◆ PROBLEM TO WORK ON ◆
Line count for "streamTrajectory": say how many lines of the data contain it, with no other text.

***

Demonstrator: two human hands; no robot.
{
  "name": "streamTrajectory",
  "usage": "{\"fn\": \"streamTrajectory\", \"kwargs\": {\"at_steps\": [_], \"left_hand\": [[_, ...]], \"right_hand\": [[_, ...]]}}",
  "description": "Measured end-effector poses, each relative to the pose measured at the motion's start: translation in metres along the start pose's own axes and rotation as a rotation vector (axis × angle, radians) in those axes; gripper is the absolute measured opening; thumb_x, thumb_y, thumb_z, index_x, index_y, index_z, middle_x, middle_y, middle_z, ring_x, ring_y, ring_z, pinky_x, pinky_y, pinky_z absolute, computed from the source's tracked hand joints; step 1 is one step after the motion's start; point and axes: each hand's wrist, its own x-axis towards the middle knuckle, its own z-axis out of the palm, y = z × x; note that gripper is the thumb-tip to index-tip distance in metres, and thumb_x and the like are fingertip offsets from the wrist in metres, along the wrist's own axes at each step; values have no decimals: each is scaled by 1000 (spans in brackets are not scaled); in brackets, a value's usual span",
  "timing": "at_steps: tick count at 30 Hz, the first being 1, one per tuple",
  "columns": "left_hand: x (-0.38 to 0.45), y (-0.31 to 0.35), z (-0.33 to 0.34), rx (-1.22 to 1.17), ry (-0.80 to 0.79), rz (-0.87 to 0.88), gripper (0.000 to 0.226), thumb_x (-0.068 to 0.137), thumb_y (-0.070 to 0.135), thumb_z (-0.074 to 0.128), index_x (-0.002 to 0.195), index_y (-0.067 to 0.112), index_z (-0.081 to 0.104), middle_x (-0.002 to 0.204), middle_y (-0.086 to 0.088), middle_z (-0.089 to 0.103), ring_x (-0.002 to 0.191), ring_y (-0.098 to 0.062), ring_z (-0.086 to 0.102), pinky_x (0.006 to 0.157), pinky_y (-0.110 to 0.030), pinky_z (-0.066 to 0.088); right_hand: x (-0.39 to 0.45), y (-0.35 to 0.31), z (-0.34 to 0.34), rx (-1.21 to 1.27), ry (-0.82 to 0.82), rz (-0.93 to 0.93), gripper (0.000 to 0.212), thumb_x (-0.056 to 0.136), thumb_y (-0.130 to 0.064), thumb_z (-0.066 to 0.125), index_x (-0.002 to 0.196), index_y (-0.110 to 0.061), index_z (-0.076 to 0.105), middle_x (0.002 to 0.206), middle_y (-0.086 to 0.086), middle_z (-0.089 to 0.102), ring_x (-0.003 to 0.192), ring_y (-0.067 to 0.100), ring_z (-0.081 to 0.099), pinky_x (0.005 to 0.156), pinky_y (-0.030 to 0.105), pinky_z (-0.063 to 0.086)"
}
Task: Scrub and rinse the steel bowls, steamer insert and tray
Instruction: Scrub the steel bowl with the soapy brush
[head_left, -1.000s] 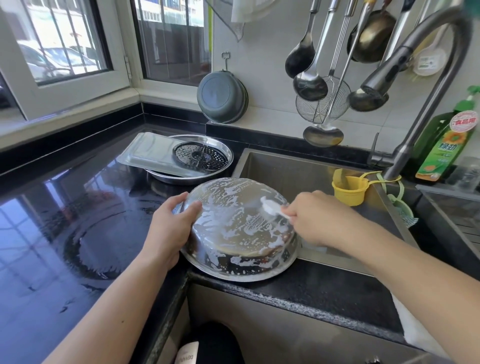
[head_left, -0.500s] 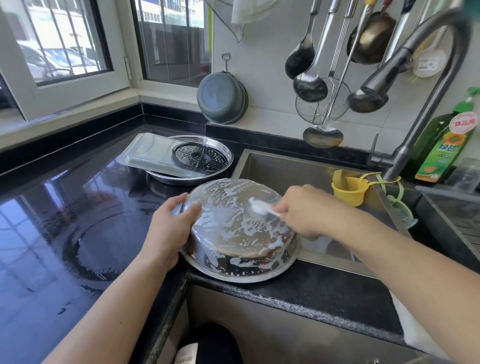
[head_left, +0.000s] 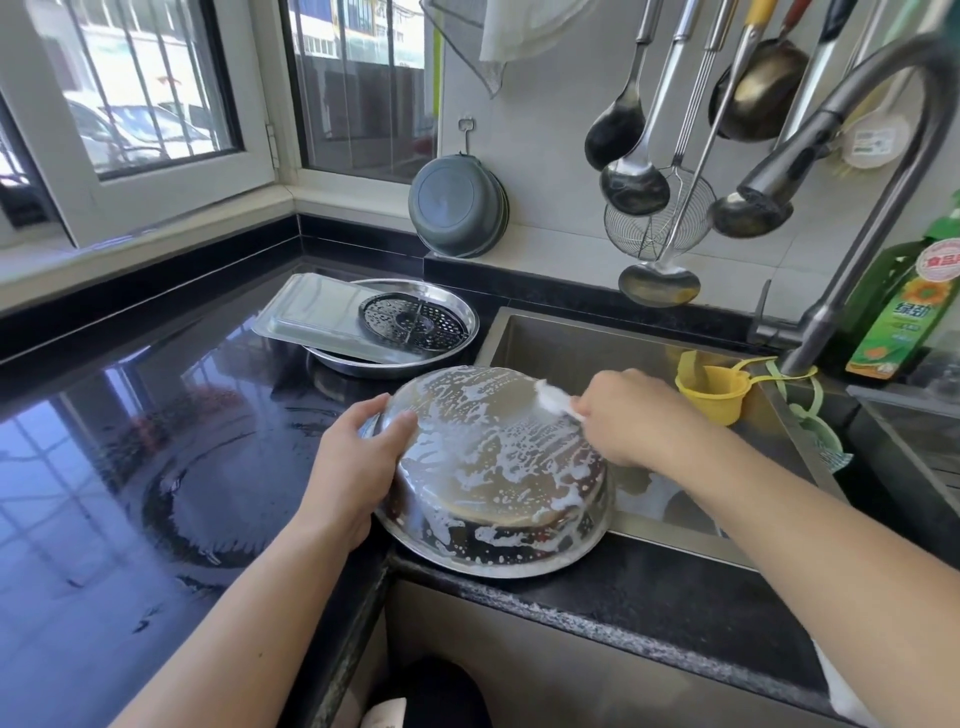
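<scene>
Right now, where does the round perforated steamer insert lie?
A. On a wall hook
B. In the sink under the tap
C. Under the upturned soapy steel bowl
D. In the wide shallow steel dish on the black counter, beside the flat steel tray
D: the round perforated steamer insert lies in the wide shallow steel dish on the black counter, with the flat steel tray across the dish's left side.

Single head-worn view looked forward and down, close over rectangular steel sink (head_left: 587, 343), wide-angle, window left.

Left hand (head_left: 353, 467) holds the soapy upturned bowl (head_left: 493, 478) at the sink (head_left: 597, 338) edge; right hand (head_left: 623, 415) presses a scrubber (head_left: 553, 399) on it.
</scene>
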Motion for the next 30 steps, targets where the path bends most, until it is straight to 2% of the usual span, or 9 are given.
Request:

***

◆ RESPONSE TO THIS TASK ◆
2